__DATA BLOCK__.
========================

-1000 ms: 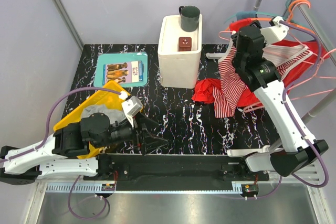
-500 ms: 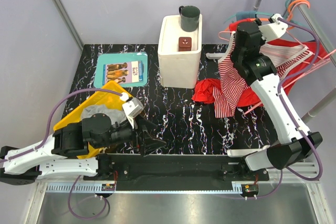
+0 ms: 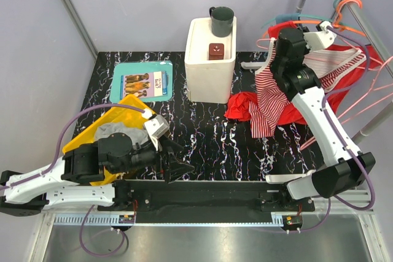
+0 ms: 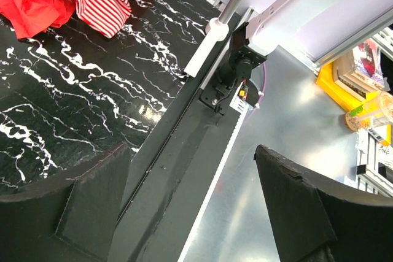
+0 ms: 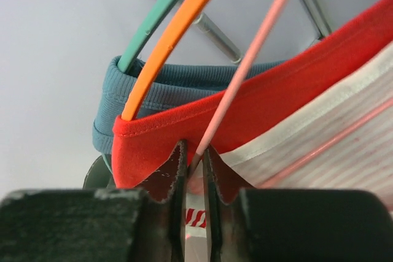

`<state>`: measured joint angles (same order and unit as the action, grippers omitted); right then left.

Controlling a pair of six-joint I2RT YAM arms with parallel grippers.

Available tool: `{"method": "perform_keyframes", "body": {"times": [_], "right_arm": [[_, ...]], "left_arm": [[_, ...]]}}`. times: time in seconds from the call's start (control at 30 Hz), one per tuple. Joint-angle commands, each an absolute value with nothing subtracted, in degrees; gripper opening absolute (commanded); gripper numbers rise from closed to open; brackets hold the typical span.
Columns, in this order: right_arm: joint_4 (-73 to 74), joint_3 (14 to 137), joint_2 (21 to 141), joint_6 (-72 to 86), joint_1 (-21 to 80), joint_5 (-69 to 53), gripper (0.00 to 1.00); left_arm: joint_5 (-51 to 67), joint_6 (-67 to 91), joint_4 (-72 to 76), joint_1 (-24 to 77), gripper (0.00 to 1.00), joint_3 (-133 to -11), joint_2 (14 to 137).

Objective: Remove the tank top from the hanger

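Shifted right claw (image 5: 193, 153) pinches pink hanger (image 5: 245, 65), wrist-view only.

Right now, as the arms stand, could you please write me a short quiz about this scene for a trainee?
1. True or false: the left pincer is open and holds nothing.
2. Which thing does the right pincer grip? A. the pink hanger B. the teal hanger C. the orange hanger
3. Name the colour of the cloth that lies on the table beside the striped tank top.
Key: 1 true; 2 A; 3 red.
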<state>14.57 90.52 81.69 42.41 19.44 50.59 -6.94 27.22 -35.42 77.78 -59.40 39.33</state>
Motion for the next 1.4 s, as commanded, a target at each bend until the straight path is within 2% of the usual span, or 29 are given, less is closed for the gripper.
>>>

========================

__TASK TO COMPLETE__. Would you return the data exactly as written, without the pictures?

__COMPLETED EXERCISE__.
-1000 ms: 
-500 ms: 
+0 ms: 
+0 ms: 
+0 ms: 

`<state>`: measured joint angles (same order and unit as the action, grippers omitted); right then left.

Controlling a pair of six-joint I2RT YAM arms with parallel grippers.

Available tool: `{"method": "perform_keyframes", "body": {"times": [_], "right_arm": [[_, ...]], "left_arm": [[_, ...]]}}`. times: time in seconds from the call's start (control at 30 Hz), one per tuple. Joint-angle commands, each an absolute value with nothing subtracted, in degrees; gripper opening absolute (commanded); gripper numbers rise from closed to open; brackets hold the typical span.
Columns, in this order: right_arm: joint_4 (-73 to 74), joint_3 (14 to 137), joint_2 (21 to 141), joint_6 (-72 to 86), joint_1 (-21 to 80), joint_5 (-69 to 53), gripper (0.00 to 1.00); left_arm: joint_5 (-51 to 67), joint_6 (-67 to 91), joint_4 (-72 to 76), joint_1 (-24 to 77), gripper (0.00 to 1.00), joint_3 (-133 to -11), joint_2 (14 to 137).

Objective: Remove the tank top from the hanger

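Shifted right claw (image 5: 193, 153) pinches pink hanger (image 5: 245, 65), wrist-view only.

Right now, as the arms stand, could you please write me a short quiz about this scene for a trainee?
1. True or false: the left pincer is open and holds nothing.
2. Which thing does the right pincer grip? A. the pink hanger B. the teal hanger C. the orange hanger
3. Name the colour of the cloth that lies on the table beside the striped tank top.
Key: 1 true; 2 A; 3 red.
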<state>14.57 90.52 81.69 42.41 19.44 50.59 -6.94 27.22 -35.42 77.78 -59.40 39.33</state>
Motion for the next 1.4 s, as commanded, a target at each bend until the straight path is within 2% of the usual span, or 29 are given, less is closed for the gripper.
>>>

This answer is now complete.